■ **Instructions for the task**
What you return must be exactly the lines from the beginning of the material through the line containing "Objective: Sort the", both included, and no pictures.

■ **Given information**
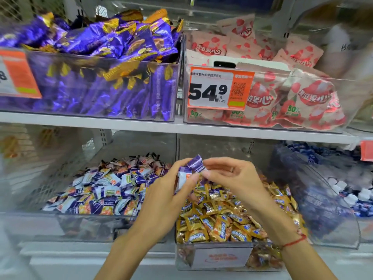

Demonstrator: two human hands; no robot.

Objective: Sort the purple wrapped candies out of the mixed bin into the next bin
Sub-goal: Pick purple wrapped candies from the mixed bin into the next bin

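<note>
Two hands meet above the gold-candy bin (214,257): right hand (228,174) pinches a purple candy (196,164), left hand (173,190) clamps collected ones. Best pass it leftward, dropping low into the purple-candy bin (60,221).

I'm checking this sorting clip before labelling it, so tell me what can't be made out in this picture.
Head view only:
- How many purple candies the hands hold: the left hand and right hand cover part of the bunch.
- Left price tag: cut by the left edge and blurred.
- Small print on the 54.9 price tag: too small.
- Label on the gold candy bin: blurred.
- Top right corner: motion blur.
</note>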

■ **Solution to the exercise**
Demonstrator: two human hands; no robot.

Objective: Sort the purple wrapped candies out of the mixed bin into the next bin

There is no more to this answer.